• **WHAT TO DO**
For the records below, give the number of lines where the string "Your" occurs. Include nothing else.

[Dataset records]
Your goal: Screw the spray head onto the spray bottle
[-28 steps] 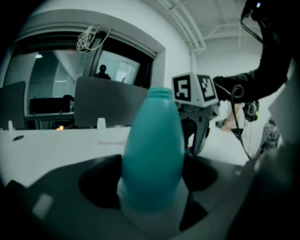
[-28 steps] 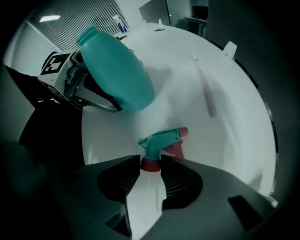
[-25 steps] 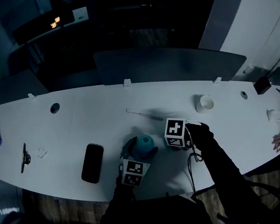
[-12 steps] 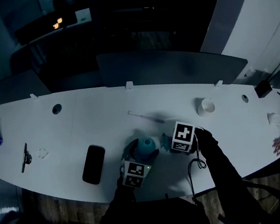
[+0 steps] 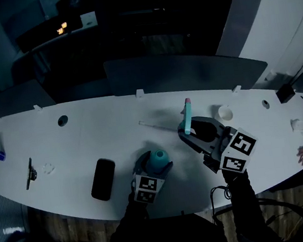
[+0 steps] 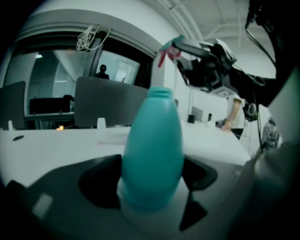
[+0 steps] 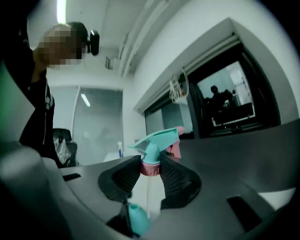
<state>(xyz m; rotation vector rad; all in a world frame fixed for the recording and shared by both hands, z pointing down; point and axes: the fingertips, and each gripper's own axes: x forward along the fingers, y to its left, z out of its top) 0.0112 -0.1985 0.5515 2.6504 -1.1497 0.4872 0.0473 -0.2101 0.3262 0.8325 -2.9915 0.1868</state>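
Pinching the spray head (image 7: pixel 157 139) by its collar, the right gripper (image 7: pixel 151 172) hangs apart from the bottle (image 6: pixel 152 145), which is clamped upright in the left gripper (image 6: pixel 150 182). Seating and screwing it on are still to do.

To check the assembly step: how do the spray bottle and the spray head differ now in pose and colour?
The spray bottle stands upright in the left gripper, low; the spray head is held higher by the right gripper. The spray bottle is plain teal; the spray head is teal with a pink collar. Both are gripped, and not yet joined.
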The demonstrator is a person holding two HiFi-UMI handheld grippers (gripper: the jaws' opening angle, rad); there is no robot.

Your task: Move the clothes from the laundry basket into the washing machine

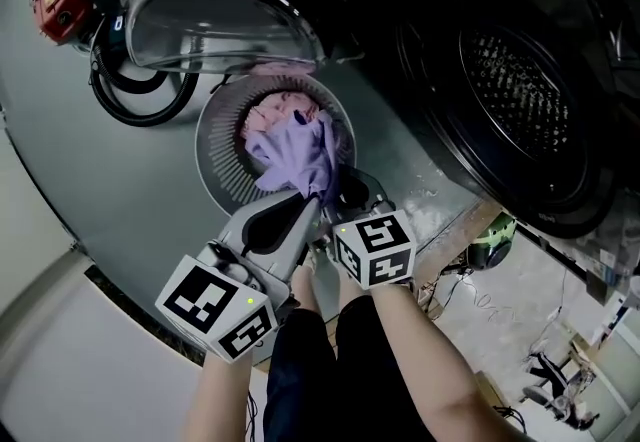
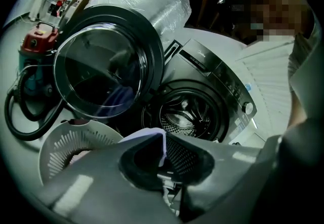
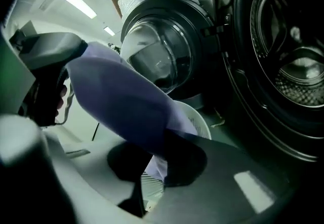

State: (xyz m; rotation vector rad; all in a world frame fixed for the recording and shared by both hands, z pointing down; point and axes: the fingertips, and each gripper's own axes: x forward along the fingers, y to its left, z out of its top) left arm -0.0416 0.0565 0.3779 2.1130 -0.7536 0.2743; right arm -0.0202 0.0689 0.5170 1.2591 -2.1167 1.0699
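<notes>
1. Head view, nearest: the person's forearms (image 1: 425, 370) come up from the bottom edge. The left gripper (image 1: 319, 199) and right gripper (image 1: 339, 197) sit side by side, tips nearly touching.
2. The left gripper's jaws are clamped on a fold of the lilac garment (image 1: 296, 154). Its own view shows only a thin lilac strip pinched between the pads.
3. The right gripper's jaws are also closed on that garment, with cloth pinched between the pads. Only the right gripper view shows the cloth stretched as a broad sheet up to the left gripper at picture left.
4. The garment is held up over the laundry basket (image 1: 214, 148). Whether its lower edge is clear of the heap cannot be told.
5. Pink clothes (image 1: 274, 114) lie in the basket under the lilac one. They are clear only in the head view.
6. The basket is round, white and slotted. It stands on the floor (image 1: 100, 180) just in front of the washing machine (image 2: 230, 78).
7. The machine's door (image 2: 101, 73) is swung open, its glass over the basket's far rim. The drum (image 2: 186, 116) is seen straight-on in the left gripper view and at an angle in the other two.
8. A red vacuum (image 2: 37, 40) with a black hose (image 2: 20, 116) is left of the door. It does not show in the right gripper view.
9. Left gripper view only: a plastic-wrapped bundle (image 2: 147, 0) is behind the door and a person (image 2: 298, 71) is at the right edge.
10. Right gripper view only: ceiling strip lights (image 3: 81, 5).
</notes>
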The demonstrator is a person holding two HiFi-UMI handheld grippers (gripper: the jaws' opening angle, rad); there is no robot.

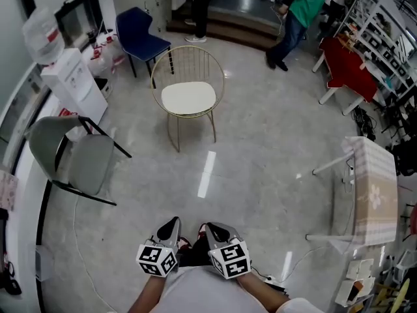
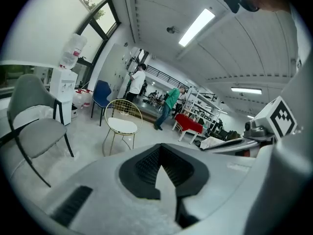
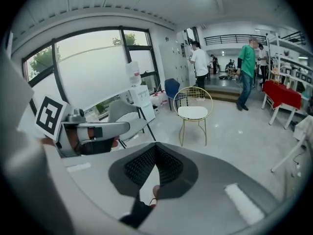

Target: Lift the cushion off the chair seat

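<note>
A cream round cushion (image 1: 188,97) lies on the seat of a gold wire chair (image 1: 189,59), far ahead on the grey floor. Both gripper views show the cushion (image 2: 122,127) (image 3: 192,113) small and distant. My left gripper (image 1: 172,223) and right gripper (image 1: 208,227) are held side by side close to my body at the bottom of the head view, well short of the chair. The left gripper (image 2: 164,174) has its jaws closed together with nothing between them. The right gripper (image 3: 154,169) is likewise shut and empty.
A grey chair (image 1: 73,156) stands at the left, with a white water dispenser (image 1: 73,82) and a blue chair (image 1: 139,38) behind it. A cloth-covered table (image 1: 373,189) is at the right, a red table (image 1: 348,67) farther back. People (image 1: 301,10) stand at the far end.
</note>
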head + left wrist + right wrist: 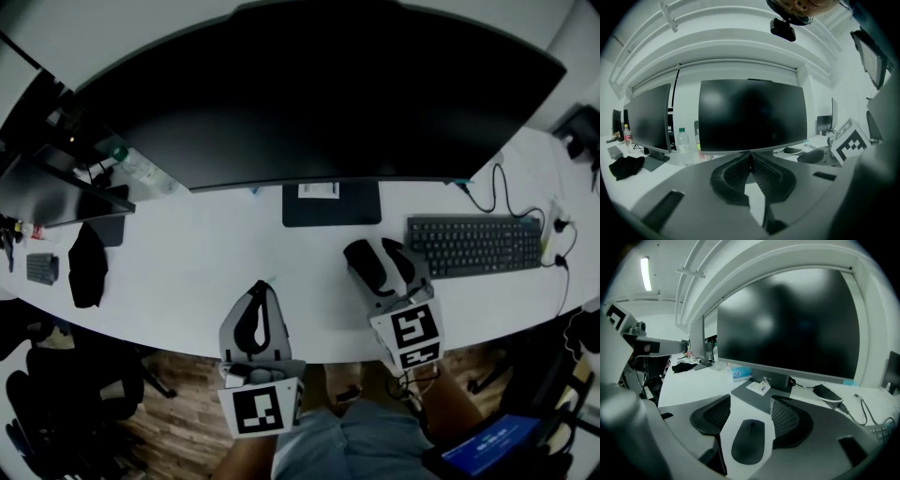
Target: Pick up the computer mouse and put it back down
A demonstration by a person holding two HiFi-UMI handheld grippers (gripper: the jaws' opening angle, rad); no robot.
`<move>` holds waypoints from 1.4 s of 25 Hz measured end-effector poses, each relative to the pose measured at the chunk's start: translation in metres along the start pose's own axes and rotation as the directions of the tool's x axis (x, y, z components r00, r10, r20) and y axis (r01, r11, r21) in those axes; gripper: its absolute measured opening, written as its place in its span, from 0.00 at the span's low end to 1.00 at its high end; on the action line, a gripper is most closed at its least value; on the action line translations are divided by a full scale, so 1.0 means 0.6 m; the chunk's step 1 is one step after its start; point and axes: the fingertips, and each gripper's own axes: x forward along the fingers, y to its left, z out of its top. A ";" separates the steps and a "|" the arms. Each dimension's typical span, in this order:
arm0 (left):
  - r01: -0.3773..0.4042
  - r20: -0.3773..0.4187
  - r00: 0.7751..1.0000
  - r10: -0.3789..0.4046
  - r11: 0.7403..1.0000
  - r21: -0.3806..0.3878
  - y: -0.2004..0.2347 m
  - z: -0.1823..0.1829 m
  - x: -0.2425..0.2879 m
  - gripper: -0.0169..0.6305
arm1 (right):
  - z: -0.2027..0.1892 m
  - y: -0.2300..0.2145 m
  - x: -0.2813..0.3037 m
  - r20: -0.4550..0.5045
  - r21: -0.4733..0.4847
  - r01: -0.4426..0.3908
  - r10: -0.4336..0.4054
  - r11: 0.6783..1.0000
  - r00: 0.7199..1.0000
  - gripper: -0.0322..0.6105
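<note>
A black computer mouse (749,441) lies on the white desk (197,272), deep between the jaws of my right gripper (750,400). White desk shows on both sides of the mouse, and the ribbed pads (787,420) stand apart from it, so this gripper is open. In the head view the right gripper (380,258) is just left of the keyboard. My left gripper (255,314) hovers at the desk's front edge, left of the right one. Its pads (740,171) meet at the tips with nothing between them.
A wide curved monitor (319,94) spans the back, its stand base (331,203) just beyond the grippers. A keyboard (473,244) with cables (497,192) lies to the right. A black cloth (87,265), a bottle (682,140) and a second monitor (649,117) are at the left.
</note>
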 end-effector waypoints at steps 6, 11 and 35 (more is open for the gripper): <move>0.032 -0.066 0.997 -0.033 0.999 -0.012 0.004 -0.056 0.018 0.03 | -0.092 0.005 0.026 -0.123 0.025 0.006 -0.003 1.000 0.992 0.58; 0.050 -0.108 0.993 -0.052 0.999 -0.019 0.000 -0.086 0.029 0.03 | -0.145 0.002 0.035 -0.193 0.042 0.020 -0.012 0.999 0.981 0.62; 0.012 -0.081 0.997 -0.014 1.000 -0.017 0.017 -0.068 0.017 0.03 | -0.183 0.001 0.048 -0.280 0.043 0.017 -0.004 0.999 0.960 0.52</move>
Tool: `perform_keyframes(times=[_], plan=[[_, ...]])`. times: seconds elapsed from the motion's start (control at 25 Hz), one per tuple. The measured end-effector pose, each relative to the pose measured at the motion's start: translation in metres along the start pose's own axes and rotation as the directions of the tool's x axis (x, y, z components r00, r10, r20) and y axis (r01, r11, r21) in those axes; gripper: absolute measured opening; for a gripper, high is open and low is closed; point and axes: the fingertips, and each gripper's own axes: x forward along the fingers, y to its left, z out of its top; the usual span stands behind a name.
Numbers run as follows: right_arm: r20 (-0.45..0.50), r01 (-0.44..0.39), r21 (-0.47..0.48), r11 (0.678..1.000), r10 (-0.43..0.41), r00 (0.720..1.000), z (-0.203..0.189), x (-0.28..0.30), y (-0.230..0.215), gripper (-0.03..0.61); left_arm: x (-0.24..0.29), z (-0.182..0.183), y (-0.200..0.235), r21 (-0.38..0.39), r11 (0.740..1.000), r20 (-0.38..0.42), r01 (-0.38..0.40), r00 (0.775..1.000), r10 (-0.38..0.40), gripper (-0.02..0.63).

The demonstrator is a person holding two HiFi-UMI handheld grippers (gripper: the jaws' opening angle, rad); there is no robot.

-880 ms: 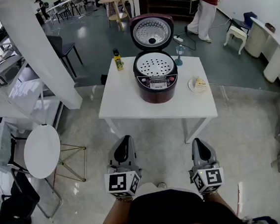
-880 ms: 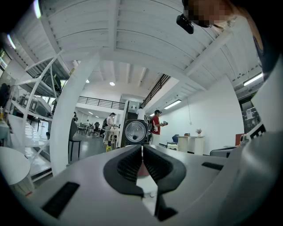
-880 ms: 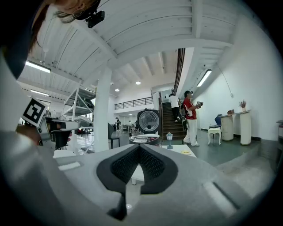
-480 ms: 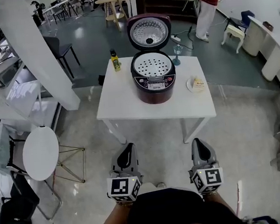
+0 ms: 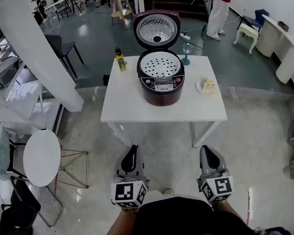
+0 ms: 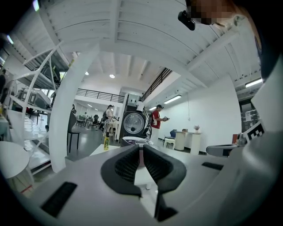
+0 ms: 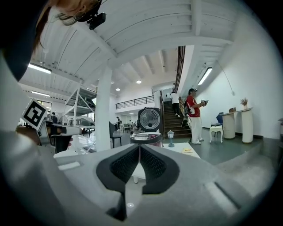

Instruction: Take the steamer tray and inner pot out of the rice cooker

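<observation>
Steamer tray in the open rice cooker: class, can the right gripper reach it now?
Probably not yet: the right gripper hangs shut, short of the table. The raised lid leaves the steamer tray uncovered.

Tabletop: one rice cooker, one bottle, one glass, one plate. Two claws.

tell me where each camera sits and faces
Head view: on the person's head, looking steeply down at the table and open rice cooker; shows the left gripper, right gripper and torso.
Left gripper view: on the left gripper, facing along its shut jaws toward the rice cooker.
Right gripper view: on the right gripper, likewise, jaws shut.
Shared by both gripper views: the rice cooker's raised lid.
</observation>
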Motion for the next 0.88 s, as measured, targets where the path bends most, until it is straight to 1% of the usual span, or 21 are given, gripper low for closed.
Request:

• **ANSWER AREA**
2